To do: Go through the records below and report each line with "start" in it.

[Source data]
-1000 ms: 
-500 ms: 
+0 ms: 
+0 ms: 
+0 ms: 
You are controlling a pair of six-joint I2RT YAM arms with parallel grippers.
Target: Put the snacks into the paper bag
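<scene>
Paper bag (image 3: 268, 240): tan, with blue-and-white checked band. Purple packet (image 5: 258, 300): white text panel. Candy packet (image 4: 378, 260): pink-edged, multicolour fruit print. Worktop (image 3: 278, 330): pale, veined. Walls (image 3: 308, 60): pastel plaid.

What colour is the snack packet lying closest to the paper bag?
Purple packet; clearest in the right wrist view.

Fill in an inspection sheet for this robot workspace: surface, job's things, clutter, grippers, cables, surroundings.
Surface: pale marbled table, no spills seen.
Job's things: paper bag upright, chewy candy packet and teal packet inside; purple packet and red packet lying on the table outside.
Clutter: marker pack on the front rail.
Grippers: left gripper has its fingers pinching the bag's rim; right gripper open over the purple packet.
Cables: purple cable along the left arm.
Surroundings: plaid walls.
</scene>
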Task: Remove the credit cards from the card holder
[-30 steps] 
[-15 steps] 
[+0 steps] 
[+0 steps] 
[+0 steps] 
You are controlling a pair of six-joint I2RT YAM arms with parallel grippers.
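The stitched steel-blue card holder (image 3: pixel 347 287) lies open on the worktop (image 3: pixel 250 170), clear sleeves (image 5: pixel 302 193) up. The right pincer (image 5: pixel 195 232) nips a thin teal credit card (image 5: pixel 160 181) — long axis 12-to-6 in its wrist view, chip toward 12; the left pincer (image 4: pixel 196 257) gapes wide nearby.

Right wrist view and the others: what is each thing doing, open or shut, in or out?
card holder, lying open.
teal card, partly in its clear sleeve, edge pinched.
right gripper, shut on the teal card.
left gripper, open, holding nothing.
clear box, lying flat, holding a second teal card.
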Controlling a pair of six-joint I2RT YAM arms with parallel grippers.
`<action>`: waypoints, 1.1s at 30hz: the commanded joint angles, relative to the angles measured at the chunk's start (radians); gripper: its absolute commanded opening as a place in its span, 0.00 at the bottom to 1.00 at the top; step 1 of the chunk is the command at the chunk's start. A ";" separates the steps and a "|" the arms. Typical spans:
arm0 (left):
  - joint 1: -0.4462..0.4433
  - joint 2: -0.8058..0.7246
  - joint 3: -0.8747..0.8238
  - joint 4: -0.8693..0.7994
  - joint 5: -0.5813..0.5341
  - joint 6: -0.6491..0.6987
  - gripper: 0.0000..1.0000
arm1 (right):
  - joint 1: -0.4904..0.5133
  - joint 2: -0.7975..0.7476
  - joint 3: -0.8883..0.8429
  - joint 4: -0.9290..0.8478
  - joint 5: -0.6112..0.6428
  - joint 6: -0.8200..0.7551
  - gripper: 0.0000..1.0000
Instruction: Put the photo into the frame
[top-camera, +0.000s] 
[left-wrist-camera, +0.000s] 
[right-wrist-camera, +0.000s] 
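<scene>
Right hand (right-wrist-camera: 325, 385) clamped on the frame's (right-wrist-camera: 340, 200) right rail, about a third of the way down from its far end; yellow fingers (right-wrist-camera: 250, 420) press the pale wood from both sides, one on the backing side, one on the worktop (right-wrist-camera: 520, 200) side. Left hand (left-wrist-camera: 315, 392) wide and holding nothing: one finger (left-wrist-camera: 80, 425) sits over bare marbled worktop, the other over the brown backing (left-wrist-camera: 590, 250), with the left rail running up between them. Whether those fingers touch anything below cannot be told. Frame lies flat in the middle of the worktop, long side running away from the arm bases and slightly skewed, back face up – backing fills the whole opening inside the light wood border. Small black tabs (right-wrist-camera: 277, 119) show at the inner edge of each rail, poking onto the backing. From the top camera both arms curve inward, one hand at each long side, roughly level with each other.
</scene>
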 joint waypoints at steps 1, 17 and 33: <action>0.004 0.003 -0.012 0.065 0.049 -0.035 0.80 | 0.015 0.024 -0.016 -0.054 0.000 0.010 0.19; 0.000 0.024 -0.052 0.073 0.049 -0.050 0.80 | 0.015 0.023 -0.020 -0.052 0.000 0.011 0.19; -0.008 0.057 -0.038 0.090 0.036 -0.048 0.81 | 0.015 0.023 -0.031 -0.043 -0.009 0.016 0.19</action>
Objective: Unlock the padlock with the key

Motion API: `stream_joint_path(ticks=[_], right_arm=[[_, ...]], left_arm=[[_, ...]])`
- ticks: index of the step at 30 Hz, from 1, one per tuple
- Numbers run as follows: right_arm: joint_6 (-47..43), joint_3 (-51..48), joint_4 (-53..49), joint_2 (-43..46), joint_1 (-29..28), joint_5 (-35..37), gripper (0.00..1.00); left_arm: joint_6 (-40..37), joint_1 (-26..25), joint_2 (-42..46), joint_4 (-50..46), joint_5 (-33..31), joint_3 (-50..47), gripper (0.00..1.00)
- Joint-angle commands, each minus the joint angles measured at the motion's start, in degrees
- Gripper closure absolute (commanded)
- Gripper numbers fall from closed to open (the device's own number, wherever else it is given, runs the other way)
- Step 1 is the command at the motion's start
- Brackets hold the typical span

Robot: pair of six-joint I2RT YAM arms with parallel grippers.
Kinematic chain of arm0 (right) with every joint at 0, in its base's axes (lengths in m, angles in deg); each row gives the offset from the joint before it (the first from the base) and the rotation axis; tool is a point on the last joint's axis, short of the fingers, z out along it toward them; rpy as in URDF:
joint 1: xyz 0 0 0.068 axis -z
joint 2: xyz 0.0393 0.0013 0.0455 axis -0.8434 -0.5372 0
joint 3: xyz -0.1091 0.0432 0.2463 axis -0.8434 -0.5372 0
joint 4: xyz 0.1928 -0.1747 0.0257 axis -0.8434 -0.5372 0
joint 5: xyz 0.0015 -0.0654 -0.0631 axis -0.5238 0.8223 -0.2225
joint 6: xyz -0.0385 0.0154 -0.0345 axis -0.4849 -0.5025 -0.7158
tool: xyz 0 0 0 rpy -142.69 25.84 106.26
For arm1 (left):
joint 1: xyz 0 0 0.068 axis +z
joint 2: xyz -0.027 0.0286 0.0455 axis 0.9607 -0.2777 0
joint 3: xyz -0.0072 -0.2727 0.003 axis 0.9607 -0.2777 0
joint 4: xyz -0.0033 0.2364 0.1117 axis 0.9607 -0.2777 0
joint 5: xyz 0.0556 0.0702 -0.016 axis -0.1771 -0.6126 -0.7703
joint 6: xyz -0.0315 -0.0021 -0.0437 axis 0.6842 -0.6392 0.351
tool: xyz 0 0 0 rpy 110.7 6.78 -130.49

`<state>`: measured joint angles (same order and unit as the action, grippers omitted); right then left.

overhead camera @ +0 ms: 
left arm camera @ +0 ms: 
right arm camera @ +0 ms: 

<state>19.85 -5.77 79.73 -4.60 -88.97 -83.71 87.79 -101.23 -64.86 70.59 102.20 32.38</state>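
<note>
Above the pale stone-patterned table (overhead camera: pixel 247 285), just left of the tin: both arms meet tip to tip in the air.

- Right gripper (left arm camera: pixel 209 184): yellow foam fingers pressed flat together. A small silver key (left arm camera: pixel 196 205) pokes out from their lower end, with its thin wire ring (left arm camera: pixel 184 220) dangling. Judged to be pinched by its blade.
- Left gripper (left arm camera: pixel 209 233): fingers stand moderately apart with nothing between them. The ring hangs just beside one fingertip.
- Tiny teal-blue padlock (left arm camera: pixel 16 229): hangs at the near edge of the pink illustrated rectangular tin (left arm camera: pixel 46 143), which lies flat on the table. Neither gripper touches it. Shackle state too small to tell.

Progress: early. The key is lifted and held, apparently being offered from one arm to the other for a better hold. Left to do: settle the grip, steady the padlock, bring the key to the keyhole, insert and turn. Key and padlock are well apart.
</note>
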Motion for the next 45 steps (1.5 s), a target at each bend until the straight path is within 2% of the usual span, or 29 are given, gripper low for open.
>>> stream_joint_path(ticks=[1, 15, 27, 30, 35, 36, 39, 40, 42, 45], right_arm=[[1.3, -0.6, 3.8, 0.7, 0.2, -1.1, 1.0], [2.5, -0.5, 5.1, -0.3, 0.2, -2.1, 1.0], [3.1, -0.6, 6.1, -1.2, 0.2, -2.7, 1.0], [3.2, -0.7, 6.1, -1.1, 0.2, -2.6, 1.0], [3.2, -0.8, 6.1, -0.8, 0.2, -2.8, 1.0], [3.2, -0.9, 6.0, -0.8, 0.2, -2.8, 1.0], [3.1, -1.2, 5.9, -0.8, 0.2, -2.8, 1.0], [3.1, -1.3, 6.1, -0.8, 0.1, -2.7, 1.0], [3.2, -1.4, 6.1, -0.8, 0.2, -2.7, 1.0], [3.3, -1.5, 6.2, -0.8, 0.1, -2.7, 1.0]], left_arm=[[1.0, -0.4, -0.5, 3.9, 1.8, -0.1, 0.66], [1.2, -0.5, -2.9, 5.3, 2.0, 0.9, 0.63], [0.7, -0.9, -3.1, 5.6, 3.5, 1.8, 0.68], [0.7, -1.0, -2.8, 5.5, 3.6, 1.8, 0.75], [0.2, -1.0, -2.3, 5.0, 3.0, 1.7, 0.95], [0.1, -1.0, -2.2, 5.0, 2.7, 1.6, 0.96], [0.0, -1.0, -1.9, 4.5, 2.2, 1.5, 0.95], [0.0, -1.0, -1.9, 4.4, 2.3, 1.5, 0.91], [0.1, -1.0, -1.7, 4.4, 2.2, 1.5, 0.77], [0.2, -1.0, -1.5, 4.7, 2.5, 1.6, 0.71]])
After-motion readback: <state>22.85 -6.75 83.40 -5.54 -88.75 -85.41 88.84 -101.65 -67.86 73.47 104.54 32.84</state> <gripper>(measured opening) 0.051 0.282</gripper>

Solution to this exercise:
`<action>`: waypoints, 1.1s at 30hz: the commanded joint angles, relative to the angles measured at the chunk's start (radians); gripper: its absolute commanded opening as a place in its span, 0.00 at the bottom to 1.00 at the top; step 1 of the chunk is the command at the chunk's start. A ";" separates the steps and a "|" the arms. Typical spans:
- Joint-angle commands, each minus the joint angles measured at the motion's start, in degrees
- Step 1 is the command at the motion's start

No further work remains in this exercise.